Georgia O’Keeffe (1887-1986) and Frida Kahlo (1907-1954): two woman painters of the Americas on canvas and in big-screen and TV-biopics
Résumé
This paper proposes to explore two films based on the lives of two woman visual artists, the North American painter, Georgia O’Keeffe, and the Mexican painter Frieda Kahlo. Its aim is to focus on these internationally acclaimed and in many ways iconic artists through the medium of a biopic (biographical movie) – a film genre supposed to be rooted in reality and in biographical truth – in Julie Taymor’s Frida (2002) and Bob Balaban’s Georgia O’Keeffe (2009).

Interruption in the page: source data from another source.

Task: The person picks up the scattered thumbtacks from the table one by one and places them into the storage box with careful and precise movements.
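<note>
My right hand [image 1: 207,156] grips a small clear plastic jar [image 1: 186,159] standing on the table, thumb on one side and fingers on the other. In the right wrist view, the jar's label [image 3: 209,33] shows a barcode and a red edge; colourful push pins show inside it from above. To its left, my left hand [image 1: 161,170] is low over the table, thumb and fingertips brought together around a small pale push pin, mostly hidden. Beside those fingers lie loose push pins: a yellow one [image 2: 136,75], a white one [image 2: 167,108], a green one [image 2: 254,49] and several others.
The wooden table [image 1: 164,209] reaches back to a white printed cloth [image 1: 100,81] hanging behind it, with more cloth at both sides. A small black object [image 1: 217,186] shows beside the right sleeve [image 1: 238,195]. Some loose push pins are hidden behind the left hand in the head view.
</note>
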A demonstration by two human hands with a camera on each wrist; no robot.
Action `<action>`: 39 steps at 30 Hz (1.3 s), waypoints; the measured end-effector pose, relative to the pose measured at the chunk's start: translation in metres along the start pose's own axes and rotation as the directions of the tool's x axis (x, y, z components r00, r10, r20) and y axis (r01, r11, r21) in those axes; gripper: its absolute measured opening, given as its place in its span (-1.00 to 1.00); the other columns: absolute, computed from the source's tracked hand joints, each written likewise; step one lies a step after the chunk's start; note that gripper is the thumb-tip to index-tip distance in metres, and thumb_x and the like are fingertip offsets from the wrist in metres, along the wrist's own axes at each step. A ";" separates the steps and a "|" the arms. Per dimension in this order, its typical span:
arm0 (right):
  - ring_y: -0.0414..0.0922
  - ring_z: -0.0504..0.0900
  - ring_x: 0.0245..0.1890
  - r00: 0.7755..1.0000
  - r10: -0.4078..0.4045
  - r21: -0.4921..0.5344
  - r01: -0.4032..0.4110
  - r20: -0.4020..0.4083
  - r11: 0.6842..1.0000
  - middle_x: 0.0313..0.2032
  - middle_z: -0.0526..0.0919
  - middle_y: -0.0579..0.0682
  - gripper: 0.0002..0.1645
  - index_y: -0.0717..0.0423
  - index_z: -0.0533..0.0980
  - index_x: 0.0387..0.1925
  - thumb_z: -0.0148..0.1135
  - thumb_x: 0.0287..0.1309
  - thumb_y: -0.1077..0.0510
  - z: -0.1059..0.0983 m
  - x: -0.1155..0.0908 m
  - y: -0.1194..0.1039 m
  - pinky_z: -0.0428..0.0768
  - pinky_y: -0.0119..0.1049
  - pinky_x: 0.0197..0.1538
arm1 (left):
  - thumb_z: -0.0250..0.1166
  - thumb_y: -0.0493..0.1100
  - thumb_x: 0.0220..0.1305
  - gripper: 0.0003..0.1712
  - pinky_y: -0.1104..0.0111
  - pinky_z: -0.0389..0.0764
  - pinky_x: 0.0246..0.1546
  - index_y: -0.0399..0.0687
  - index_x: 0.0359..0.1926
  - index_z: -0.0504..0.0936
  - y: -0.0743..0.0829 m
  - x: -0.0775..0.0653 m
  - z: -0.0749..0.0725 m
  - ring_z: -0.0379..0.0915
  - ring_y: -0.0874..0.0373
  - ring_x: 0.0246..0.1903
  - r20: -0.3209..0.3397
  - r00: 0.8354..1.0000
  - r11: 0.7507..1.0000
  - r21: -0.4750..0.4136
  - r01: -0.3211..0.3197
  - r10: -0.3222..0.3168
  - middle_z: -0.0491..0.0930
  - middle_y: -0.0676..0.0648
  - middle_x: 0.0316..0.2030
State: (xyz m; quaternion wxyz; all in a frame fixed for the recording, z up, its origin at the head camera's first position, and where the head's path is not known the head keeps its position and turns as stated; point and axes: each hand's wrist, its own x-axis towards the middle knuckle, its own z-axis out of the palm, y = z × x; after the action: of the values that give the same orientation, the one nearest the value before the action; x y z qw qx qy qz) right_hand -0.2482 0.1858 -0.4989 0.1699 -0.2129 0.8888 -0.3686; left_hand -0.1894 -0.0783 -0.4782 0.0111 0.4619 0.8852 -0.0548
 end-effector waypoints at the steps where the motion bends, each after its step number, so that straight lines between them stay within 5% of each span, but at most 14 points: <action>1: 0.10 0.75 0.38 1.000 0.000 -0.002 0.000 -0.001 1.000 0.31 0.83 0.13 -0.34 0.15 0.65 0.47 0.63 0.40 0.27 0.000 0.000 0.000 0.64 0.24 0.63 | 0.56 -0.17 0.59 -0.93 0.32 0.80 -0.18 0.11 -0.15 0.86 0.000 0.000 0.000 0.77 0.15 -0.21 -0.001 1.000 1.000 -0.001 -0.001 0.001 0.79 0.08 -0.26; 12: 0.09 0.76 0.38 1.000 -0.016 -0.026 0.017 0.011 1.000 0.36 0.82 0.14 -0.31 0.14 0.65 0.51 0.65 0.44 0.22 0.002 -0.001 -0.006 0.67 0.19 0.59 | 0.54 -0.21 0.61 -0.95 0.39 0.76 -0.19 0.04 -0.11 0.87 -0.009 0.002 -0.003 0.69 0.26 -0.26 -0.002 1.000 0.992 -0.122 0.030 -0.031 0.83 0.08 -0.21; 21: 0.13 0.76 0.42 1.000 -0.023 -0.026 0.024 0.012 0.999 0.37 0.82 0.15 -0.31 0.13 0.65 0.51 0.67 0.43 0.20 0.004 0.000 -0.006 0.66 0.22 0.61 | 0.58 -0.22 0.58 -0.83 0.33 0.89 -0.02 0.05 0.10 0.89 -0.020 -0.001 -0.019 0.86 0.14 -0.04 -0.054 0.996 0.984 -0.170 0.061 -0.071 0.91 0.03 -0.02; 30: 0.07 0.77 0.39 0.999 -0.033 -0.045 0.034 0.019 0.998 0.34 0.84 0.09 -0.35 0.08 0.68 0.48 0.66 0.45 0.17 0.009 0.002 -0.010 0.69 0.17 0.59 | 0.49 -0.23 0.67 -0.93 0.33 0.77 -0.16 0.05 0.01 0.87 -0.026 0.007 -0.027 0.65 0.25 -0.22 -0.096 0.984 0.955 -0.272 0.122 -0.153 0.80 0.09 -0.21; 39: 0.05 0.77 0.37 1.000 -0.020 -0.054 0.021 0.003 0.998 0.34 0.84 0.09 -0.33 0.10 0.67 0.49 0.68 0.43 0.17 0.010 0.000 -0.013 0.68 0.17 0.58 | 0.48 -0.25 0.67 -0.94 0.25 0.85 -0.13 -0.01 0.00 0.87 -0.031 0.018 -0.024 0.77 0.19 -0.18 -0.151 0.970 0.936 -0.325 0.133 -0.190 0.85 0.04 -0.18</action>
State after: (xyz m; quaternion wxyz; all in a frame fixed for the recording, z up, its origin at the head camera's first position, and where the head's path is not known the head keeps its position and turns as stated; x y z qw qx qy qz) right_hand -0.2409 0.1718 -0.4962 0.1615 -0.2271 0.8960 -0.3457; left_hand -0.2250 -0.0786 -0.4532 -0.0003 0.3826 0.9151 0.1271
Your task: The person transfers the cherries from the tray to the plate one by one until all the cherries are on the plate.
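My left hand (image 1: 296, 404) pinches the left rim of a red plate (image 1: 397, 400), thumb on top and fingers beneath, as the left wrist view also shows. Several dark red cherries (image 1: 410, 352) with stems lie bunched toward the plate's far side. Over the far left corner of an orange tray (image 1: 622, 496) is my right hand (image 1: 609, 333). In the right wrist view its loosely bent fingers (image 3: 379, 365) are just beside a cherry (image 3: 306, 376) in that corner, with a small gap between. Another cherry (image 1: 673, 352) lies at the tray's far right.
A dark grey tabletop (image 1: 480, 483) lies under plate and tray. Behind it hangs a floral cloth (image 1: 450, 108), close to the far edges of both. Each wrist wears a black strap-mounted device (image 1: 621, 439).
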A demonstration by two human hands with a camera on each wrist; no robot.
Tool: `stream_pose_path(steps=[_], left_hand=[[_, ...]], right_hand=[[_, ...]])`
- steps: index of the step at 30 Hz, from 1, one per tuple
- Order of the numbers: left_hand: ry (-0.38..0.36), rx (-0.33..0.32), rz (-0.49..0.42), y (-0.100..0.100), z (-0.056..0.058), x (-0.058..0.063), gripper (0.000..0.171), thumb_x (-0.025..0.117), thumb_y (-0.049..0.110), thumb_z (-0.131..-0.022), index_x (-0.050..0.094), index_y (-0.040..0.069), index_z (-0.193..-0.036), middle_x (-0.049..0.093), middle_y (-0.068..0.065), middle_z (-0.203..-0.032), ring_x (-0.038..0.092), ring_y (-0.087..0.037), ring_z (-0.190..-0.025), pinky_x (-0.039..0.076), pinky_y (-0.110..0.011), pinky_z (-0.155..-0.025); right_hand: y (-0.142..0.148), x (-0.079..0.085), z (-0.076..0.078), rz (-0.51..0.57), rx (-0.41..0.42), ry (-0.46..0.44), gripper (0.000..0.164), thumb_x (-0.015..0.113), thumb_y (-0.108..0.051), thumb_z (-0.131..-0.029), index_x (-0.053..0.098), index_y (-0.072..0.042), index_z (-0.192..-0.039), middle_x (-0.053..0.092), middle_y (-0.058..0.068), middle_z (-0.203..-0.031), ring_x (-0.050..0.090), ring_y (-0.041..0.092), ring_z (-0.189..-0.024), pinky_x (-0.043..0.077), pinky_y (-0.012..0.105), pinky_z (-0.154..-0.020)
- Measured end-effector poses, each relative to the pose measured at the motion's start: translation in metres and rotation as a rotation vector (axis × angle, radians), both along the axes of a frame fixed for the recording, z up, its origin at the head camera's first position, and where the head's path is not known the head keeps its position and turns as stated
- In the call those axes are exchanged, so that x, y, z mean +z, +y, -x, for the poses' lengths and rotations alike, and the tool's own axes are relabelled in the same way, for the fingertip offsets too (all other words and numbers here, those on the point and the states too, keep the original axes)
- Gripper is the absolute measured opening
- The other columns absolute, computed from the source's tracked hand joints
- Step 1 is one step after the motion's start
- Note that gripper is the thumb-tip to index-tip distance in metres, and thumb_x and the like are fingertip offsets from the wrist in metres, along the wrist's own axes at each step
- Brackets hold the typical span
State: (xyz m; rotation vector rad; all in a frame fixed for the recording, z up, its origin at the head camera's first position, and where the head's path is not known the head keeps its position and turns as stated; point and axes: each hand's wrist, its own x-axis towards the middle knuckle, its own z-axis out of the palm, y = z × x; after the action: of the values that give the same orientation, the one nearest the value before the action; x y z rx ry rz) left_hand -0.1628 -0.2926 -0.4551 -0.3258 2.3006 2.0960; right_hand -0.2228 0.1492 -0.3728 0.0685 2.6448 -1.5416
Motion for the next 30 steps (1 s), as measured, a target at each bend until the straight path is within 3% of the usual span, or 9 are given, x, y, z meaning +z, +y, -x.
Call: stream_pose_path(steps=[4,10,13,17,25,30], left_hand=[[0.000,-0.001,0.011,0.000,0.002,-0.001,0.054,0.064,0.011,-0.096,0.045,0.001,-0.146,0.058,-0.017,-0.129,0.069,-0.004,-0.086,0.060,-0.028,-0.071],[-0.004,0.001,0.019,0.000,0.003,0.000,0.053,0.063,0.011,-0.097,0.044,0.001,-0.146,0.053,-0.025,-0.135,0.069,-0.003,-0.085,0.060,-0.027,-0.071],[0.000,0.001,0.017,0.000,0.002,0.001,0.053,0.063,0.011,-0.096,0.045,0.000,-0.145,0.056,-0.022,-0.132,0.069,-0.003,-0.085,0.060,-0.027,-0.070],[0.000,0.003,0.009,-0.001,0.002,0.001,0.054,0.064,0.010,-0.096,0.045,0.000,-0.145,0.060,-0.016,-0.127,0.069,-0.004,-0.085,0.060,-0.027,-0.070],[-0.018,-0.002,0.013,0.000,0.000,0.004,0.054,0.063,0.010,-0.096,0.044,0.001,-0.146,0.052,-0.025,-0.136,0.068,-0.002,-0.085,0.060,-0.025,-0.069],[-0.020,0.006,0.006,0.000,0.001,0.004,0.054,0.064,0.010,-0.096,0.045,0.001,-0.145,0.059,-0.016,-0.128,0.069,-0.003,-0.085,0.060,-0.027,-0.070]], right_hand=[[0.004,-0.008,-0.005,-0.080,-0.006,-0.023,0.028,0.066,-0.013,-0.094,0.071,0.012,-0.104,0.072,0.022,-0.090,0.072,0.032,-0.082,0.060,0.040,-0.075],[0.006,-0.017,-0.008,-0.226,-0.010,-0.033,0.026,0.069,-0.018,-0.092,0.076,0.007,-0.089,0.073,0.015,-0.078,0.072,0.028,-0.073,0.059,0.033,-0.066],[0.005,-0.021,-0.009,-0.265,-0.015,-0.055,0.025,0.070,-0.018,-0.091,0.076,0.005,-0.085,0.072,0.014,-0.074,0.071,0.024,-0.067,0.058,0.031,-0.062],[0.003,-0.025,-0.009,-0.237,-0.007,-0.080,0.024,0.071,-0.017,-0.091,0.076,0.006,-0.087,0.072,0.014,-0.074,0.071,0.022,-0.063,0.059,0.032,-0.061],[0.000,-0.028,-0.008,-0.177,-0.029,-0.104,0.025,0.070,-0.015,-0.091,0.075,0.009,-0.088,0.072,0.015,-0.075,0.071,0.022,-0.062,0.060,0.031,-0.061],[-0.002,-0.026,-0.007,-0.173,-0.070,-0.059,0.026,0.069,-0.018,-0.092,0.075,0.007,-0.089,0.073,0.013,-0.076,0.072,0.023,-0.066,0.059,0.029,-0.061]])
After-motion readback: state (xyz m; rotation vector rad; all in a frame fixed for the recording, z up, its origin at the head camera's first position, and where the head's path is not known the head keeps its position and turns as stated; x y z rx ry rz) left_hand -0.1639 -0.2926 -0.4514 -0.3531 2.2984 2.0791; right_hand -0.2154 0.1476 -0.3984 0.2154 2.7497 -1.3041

Through this double lens, we shall tackle the following questions raised by the “female biopics”, thus named by Dennis Bingham, the author of Whose Lives Are They Anyway? : The Biopic as Contemporary Film Genre (Rutgers University Press, 2010) which zooms in on the distinctions between cinematic portrayals of men and women. – How do Taymor and Balaban set up O’Keeffe (Joan Allen) and Kahlo (Salma Hayek) as woman painters within a more general aesthetic, intellectual and political context of their respective countries? – To what extent do the two cinematographic biographies manage to break away from the generic conventions – which tend to reinforce more traditional views on the woman artist as a “protégée” in need of a male mentor – despite the strong presence, in both films, of artist husbands and lovers: photographer Alfred Stieglitz (Jeremy Irons) and muralist Diego Rivera (Alfred Molina)? – And finally, is it possible to argue that the strategies of representation used by the biopics depicting the lives of O’Keeffe and Kahlo bring to the fore something crucial and / or revisionist about these woman painters, also known for their profound interest in the painterly rendering of Mexico (Kahlo) and New Mexico (O’Keeffe)?